The main control computer for ARMAR is a 486 Personal Computer (PC), which runs a Quick Basic program for overall system control. This computer serves as the operator interface, allowing the operator to start, stop, and re-configure the radar and display data. The radar configuration includes such parameters as transmit chirp length, chirp start frequencies, polarization(s), and antenna scanning parameters. A sequence of up to seven chirps with differing characteristics, such as IF and polarization, can be programmed. A VME 68000 computer is used for real-time control of the radar through a specially designed digital controller. The VME computer also controls the antenna scanner. The signal conditioner and formatter board in the PC receives the data from the 12-bit ADC and transmits it to a high speed Ampex DCRSi tape recorder.

Auxiliary data, including radiometer voltage, system temperatures, radar configuration, timing information, and aircraft parameters from the DC-8 data system, are recorded along with the radar data. The digitized voltages are recorded in binary, while the auxiliary data are recorded in the form of ASCII header strings. Radar data and auxiliary data are recorded as received.

The radar system is mounted in the cargo bay of the NASA DC-8 aircraft. The antenna beam is directed through an opening in the bottom of the DC-8 aircraft. A thin radome covers this observation port, and the entire antenna system is surrounded by a pressure box. The radar RF section is mounted on a plate which lays on top of the pressure box. This plate also includes IF, video, and ADC sections. A rack for the TWTA and other equipment is mounted in the cargo bay next to the pressure box. The system computer, tape recorder, and data processing system are mounted in a rack in the DC-8 cabin where the ARMAR operators sit.

References

Doviak, R. J. and D. S. Zrnic, Doppler Radar and Weather Observations. Academic Press, 103-107, 1984.

Durden, S. L., E. Im, F. K. Li, W. Ricketts, A. Tanner, and W. Wilson " ARMAR: An airborne rain mapping radar," J. Atmos. Oceanic Tech., vol. 11, no. 3, pp. 727-737, 1994.

Durden, S. L., A. Kitiyakara, E. Im, A. B. Tanner, Z. S. Haddad, F. K. Li, and W. J. Wilson," ARMAR observations of the melting layer during TOGA COARE," IEEE Trans. Geosci. Remote Sensing, vol.35,no.6, pp. 1453-1456, November 1997.

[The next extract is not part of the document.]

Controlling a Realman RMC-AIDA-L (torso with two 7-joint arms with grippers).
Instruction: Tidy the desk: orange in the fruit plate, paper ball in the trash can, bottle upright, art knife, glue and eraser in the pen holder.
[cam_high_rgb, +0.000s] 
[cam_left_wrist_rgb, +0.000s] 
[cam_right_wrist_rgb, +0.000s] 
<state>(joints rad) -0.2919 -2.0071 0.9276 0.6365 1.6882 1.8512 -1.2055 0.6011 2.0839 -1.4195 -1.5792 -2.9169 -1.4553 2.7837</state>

Tanner,A., S. L. Durden, R. Denning, E. Im, F. K. Li, W. Ricketts, W. Wilson, " Pulse compression with very low sidelobes in an airborne rain mapping radar," IEEE Trans. Geosci. Remote Sensing, vol.32, no. 1, pp. 211-213, 1994.

Durden, S., A. Tanner, W. Wilson, F. Li, E. Im, W. Ricketts, "The NASA/JPL airborne rain mapping radar (ARMAR),"Proc. 11th International Conference on Clouds and Precipitation, Montreal, August 1992, pp. 1013-1016.